### TASK BRIEF
Reproduce exactly only the lines from the line that holds "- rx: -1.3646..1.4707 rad" to the line that holds "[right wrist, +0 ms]", inclusive, in the listing below, and please leave out every picture.
◇ ◇ ◇ ◇ ◇
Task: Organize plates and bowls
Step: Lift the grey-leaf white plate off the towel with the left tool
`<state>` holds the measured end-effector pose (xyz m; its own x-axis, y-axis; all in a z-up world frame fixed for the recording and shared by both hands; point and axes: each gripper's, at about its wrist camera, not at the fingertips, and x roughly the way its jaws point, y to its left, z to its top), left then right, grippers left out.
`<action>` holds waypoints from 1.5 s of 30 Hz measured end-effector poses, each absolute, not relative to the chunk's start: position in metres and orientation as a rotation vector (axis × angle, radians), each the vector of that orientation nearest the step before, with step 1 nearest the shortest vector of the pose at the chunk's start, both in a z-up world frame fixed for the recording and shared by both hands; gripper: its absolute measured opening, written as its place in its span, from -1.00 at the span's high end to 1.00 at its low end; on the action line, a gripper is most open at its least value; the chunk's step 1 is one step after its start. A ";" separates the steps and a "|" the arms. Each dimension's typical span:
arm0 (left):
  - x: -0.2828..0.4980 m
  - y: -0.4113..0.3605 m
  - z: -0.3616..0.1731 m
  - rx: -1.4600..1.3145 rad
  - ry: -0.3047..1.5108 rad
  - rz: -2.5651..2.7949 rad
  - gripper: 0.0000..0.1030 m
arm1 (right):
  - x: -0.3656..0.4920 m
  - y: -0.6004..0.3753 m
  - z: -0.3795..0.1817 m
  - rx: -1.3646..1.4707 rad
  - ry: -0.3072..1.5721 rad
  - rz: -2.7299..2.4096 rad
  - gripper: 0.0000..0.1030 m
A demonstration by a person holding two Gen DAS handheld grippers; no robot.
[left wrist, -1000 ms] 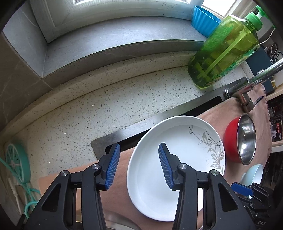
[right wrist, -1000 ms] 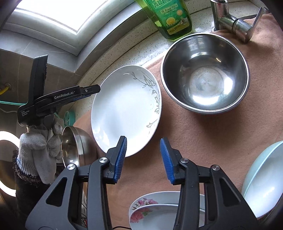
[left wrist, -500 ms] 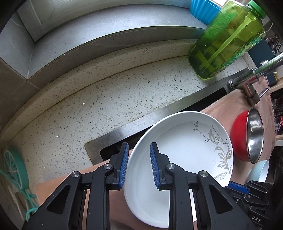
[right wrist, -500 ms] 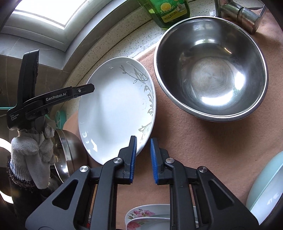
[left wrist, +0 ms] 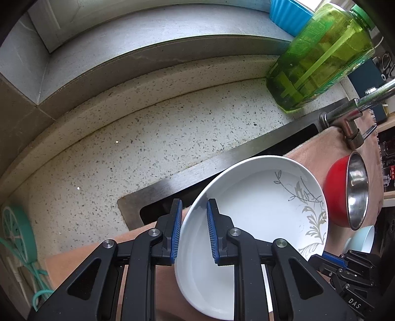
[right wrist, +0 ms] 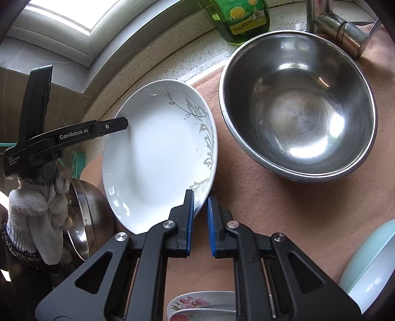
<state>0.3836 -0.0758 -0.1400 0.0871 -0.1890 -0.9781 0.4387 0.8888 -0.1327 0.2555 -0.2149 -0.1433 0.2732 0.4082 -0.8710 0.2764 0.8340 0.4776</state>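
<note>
Right wrist view, nearest first: the right gripper (right wrist: 199, 217) has just been closing, and its blue pads now pinch the near rim of the white plate with the grey leaf pattern (right wrist: 158, 158), one pad over the inside face and the other behind the rim, on the side toward the peach cloth (right wrist: 246, 197). Across the plate, at its far-left rim, the left gripper (right wrist: 116, 123) has also just been closing; in the left wrist view it (left wrist: 193, 229) straddles the plate (left wrist: 259, 210) rim with its pads pinched on it, one inside the dish and one outside.

So both tools grip the same plate at roughly opposite points of its rim, and the line between them runs across its width. The plate sits tilted, its left side raised toward the speckled counter (left wrist: 148, 138) and the sink edge (left wrist: 197, 172). Any lift likely needs both hands rising together, or the rim may twist out of a grip.

Just beyond lies the steel bowl (right wrist: 296, 103), close beside the plate's patterned edge. Farther back stand the green dish-soap bottle (right wrist: 239, 19) and the faucet (right wrist: 335, 27). A floral plate (right wrist: 197, 303) and a pale blue bowl (right wrist: 365, 266) lie at the near edge.
</note>
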 end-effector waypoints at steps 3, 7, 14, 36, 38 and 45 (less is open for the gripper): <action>0.380 -0.074 -0.137 0.218 1.405 -0.469 0.64 | 0.254 -0.215 -0.142 0.619 1.319 0.101 0.79; 0.375 -0.076 -0.132 0.223 1.394 -0.464 0.64 | 0.251 -0.217 -0.141 0.636 1.325 0.112 0.79; 0.364 -0.075 -0.118 0.217 1.371 -0.456 0.64 | 0.242 -0.219 -0.128 0.631 1.307 0.139 0.79; 0.375 -0.071 -0.111 0.224 1.361 -0.474 0.61 | 0.242 -0.218 -0.146 0.612 1.361 0.167 0.78; 0.376 -0.071 -0.114 0.229 1.363 -0.476 0.56 | 0.248 -0.215 -0.146 0.614 1.363 0.164 0.77; 0.375 -0.074 -0.129 0.220 1.408 -0.509 0.59 | 0.252 -0.211 -0.149 0.619 1.355 0.154 0.74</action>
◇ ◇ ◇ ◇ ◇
### WRITTEN RESPONSE
  - rx: -1.3646..1.4707 rad
  - ry: -0.3072..1.5721 rad
  - rz: -2.7299..2.4096 rad
  - gripper: 0.0000..0.1030 m
A demonstration by a person holding two Gen DAS handheld grippers; no robot.
[left wrist, -1000 ms] 
[right wrist, -1000 ms] 
[left wrist, -500 ms] 
[right wrist, -500 ms] 
[left wrist, +0 ms] 
[right wrist, +0 ms] 

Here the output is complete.